Wolfgang Zimmermann, an der CES war Smart Home ein grosses Thema. Lässt sich ein bestimmter Trend erkennen?

Eigentlich ist es ein bestehender Trend, der sich verstärkt: Immer mehr Haushaltsgeräte werden smart. Es sind schon lange nicht mehr nur die Heizung, die Lampen, Bewegungsmelder oder die Türschlösser. Laufend kommt neue dazu: Zahnbürsten, Spiegel, Herd, Backofen, Kühlschrank und so weiter. Schwierig ist dabei das Zusammenspiel von verschiedenen Geräten – die Interoperabilität. Die smarte Zahnbürste kann mir zwar – über ihr eigenes Display – sagen, welche Zähne ich gut und welche ich noch nicht so gut geputzt habe. Super wäre aber, wenn sie mir das Resultat gleich auf dem intelligenten Spiegel zeigen könnte. Oder wenn die Badezimmertür erst aufgeht, wenn die Kinder die Zähne richtig geputzt haben (lacht). Spass beiseite. Die Kommunikation zwischen den einzelnen Geräten und Herstellern funktioniert häufig noch nicht. Hier gibt es noch viel zu tun.

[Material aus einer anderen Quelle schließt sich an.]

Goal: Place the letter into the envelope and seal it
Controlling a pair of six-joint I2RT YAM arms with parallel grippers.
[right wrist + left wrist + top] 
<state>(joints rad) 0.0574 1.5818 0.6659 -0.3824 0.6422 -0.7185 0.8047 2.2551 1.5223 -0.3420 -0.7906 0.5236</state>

Wolfgang Zimmermann: «Bei der Interoperabilität gibt es noch viel zu tun.»
Wolfgang Zimmermann: «Bei der Interoperabilität gibt es noch viel zu tun.»

Wurde an der CES etwas wirklich Neues gezeigt im Smart Home Bereich?

Die bahnbrechende Neuigkeit hat gefehlt. Aber es gibt sehr viele intelligente Weiterentwicklungen. Für mich wurde vor allem eines deutlich: Kaum jemand kann aus diesem riesigen Fundus von Smart-Home-Geräten ein funktionierendes Gesamtsystem «bauen» und kein Kunde kann wirklich durchblicken. Kein Nutzer will sich hinsetzen und tagelang basteln, bis alle seine Komponenten zusammenspielen. Ich gehe deshalb davon aus, dass «Smart-Home-as-a-Service» wichtiger wird. Daran arbeiten wir bei EKZ intensiv.

Was nimmst Du persönlich mit von der CES?

Wie schon erwähnt: Richtig gut ist ein Smart Home erst dann, wenn alle Komponenten miteinander sprechen. Ganz klar ist auch: Das Smart Home der Zukunft ist funkbasiert. Verdrahtete Lösungen waren in Las Vegas kein Thema. Und was mir auch aufgefallen ist: Bis jetzt hat der 3D-Druck ein Bastler-Dasein gefristet. Das scheint sich langsam zu ändern. Wenn Gerätehersteller beginnen, die 3D-Pläne für ihre Ersatzteile zur Verfügung zu stellen, dann entstehen neue Business-Chancen für die Besitzer eines solchen Druckers.